Sport im eigenen Wohnzimmer liegt im Trend. Foto: Freeletics

Gerade für Anfänger im Fitnesssport ist die größte Herausforderung, Übungen auch richtig ausführen. Möglich macht das zum Beispiel das Straffr-Band – es misst Kraft, Geschwindigkeit und Wiederholungszahl der Einheiten, über eine App gibt es ein direktes Feedback. Die drei Gründer von Straffr haben seit 2018 alles von Design bis Technik selber entwickelt. Noch ist es mehr ein Versprechen in die Zukunft: Nachdem 2019 die ersten 100 Kunden das Band getestet haben, konnten im letzten Jahr 1.000 Menschen mit den Bändern trainieren. 

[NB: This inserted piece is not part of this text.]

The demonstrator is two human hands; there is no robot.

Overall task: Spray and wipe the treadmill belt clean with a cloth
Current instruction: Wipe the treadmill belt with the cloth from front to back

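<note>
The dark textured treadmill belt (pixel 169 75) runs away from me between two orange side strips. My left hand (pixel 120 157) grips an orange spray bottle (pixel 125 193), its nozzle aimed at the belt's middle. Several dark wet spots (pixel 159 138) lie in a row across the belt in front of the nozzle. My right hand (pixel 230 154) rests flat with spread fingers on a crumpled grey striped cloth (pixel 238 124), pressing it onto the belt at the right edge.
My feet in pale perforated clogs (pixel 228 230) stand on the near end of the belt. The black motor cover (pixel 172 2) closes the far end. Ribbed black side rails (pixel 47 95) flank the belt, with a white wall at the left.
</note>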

Ein anderes Konzept verfolgt Vaha: Das Start-up stellt einen Spiegel her, über den Übungen vorgemacht und in Echtzeit von einer Künstlichen Intelligenz korrigiert werden. Sportler können sich auch einen echten Trainer buchen, der über den Spiegel wie im Livestream im Wohnzimmer mittrainiert.  „Das Angebot nutzen vor allem Menschen mit Familie. Wir, auch ich zum Beispiel, haben wenig Zeit, Lust und Möglichkeiten die Bandbreite guter Fitnessangebote zu nutzen. Und Apps sind für mich mühsam“, sagt CEO Valerie Bures. Das Angebot gibt es erst seit März 2020, seitdem sind Tausende Mitglieder dazugekommen. Und Bures ist zuversichtlich: „Ich denke, dass irgendwann jeder ein Vaha genauso wie ein Ipad im Wohnzimmer haben wird.“

Fitnessstudios werden vermutlich nicht verschwinden

Das Kölner Start-up Vation setzt hingegen auf individuelle Betreuung durch einen Personal Trainer, der zum gewünschten Zeitpunkt digital mit den Kunden trainiert. Das sei eine Marktlücke, sagt Sven Wiszniewski von Vation: „Die meisten Wettbewerber konzentrieren sich häufig nur auf die Aktivität an sich, lösen damit aber nicht das Hauptproblem. Wir bringen unsere Kunden nicht nur zum Laufen, sondern dazu, sich die Laufschuhe überhaupt erst einmal anzuziehen.“ Das Start-up ist erst 2020 mit seiner App online gegangen und erwartet für dieses Jahr eine erfolgreiche Seed-Finanzierungsrunde, um das Produkt zu optimieren. 

Freeletcis kann also einen Trainingsplan mit Zielsetzung und Filter erstellen, Vation verlegt gleich den Personal Trainer ins Digitale und Straffr kombiniert Equipment mit Übung. Hat die Pandemie also bewiesen, dass Fitnessstudios überflüssig sind? Geisler sagt nein: „Studios bleiben. Das eine frisst das andere nicht auf, ergänzt sich aber. Nutzer von Fitness-Apps sind auch Studionutzer.“ Bewiesen hat das Gym X, die App, die für die Fitnessstudios scheinbar genau zur richtigen Zeit kam und das eigene Fitnessstudio nach Hause bringt. 

Mit der App bekommen die Studios eine Vorlage, in der sie Logo, Übungen, Trainings, Bilder, Texte und News einfügen können, ähnlich wie bei Wordpress für die Gestaltung von Internetseiten. Die Idee kam den Gründern Nico Gumlich und Dennis Weber 2019. Als der erste Shutdown im März 2020 eintrat, waren sie eigentlich noch nicht bereit für den Launch: „Mir fiel es schwer, die App so auf den Markt zu bringen, da kommt mein Perfektionismus durch. Aber wir wussten auch, wenn wir es jetzt nicht tun, schläft die Konkurrenz auch nicht und wir wollten unser facettenreiches Produkt unmittelbar zur Verfügung stellen“, erzählt Gumlich. Das Studio kann die App erst einmal kostenlos mit fertigem Design und zur Nutzung aller Servicebereiche testen, das Abo kostet pro Monat ab 59,90 Euro aufwärts. „Die Studios sind alle finanziell in einer schwierigen Situation, wir wollten uns da solidarisch verhalten. Erst wenn sie überzeugt sind, unterschreiben sie den Vertrag.“ Bisher macht eine fünfstellige Zahl an Nutzerinnen und Nutzern aus den Studios mit, eine niedrige dreistellige Zahl an Studios bietet die App an. 90 Prozent der Testenden bleiben dem Start-up zufolge im Anschluss treu.